Previous Day's Market Highlights
The trading week got underway with a headline-heavy Monday, as investors continued to monitor the coronavirus pandemic, and assess the economic implications of the virus, while digesting the Fed's monster 100bps rate cut on Sunday evening.
Firstly, the headlines, (some of) Monday's major news flow is below:
- UK Prime Minister Boris Johnson advised that everyone should halt all non-essential contact with others, and avoid all non-essential travel, while also noting that the most vulnerable (over 70s, those with underlying health issues, pregnant women) will soon need to be "shielded" from social contact for 12 weeks
- The European Commission proposed a 30-day ban on non-essential travel to the EU for non-citizens, while France and Germany reportedly considered nationwide lockdowns, as projections emerged that the eurozone economy would shrink by as much as 2.5% this year
- Canada closed its borders to non-residents and non-citizens, while the US states of Connecticut, New Jersey and New York - the USA's largest metro area - shuttered bars and restaurants, and implemented a 50-person limit on all gatherings
- The likely economic impact of the pandemic became clearer as China - the origin of the virus - released a host of data points referencing February.

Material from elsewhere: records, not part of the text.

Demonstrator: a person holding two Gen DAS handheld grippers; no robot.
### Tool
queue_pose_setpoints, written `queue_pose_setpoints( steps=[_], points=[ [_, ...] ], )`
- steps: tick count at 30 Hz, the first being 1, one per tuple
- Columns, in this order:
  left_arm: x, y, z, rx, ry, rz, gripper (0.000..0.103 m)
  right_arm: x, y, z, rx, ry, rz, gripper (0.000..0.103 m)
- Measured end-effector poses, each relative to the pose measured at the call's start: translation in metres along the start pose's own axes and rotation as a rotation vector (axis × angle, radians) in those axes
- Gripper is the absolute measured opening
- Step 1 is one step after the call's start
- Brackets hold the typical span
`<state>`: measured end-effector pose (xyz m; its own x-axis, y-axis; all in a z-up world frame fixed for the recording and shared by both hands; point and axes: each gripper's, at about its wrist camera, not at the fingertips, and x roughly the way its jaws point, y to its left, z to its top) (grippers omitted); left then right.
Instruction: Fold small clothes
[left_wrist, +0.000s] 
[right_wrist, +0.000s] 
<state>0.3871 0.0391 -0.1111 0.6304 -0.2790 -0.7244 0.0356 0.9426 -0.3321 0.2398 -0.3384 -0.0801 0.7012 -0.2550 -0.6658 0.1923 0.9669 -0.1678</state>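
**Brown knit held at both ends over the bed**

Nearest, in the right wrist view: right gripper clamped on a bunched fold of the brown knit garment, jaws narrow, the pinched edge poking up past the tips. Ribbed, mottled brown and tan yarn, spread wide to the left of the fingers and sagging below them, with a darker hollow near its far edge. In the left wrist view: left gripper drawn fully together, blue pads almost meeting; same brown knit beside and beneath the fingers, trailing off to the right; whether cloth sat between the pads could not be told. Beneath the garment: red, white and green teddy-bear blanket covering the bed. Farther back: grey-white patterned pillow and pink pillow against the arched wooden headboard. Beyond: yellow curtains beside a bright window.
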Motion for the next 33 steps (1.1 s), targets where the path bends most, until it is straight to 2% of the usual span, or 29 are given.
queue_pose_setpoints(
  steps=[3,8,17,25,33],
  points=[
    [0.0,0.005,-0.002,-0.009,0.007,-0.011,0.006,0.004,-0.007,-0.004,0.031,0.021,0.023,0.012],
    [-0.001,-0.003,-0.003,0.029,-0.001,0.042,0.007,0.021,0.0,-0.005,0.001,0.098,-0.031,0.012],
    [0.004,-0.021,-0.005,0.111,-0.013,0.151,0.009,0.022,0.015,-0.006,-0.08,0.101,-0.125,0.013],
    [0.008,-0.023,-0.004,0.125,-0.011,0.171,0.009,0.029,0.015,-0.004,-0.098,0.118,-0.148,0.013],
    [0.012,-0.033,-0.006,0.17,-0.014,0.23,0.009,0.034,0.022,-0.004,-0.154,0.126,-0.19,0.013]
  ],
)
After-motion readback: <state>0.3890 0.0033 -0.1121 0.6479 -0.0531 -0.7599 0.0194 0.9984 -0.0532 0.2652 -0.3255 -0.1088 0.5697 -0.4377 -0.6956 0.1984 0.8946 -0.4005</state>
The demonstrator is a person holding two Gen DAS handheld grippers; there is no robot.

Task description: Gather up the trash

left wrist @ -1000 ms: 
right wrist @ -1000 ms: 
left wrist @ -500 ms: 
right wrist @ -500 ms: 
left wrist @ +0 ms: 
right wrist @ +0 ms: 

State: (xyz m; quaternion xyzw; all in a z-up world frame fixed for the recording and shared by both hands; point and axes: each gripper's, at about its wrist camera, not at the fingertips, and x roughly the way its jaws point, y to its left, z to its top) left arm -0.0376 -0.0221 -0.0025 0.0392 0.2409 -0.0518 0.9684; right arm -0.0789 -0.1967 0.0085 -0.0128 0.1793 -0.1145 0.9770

Over the month, industrial production fell 13.5% YoY, retail sales tumbled 20.5% YoY, while unemployment surged to 6.2%; a taste of things to come for the western world
- A plethora of airlines - including Virgin Atlantic and Ryanair - scrapped the vast majority of their flights, while UK railway and bus networks appealed to the government for bailouts
As for the virus itself, the pandemic continues to spread at a rapid rate, with more than 175,000 cases now reported worldwide.
Importantly, and more concerningly, the number of cases outside China has now exceeded those reported within, while the number of new cases being reported daily continues to grow exponentially.
Turning to the markets, and it was another 'Black Monday' yesterday's, as the Fed's monster 100bps cut and package of stimulus measures left markets in a state of panic, wondering policy levers the FOMC could pull if Sunday's package falls short.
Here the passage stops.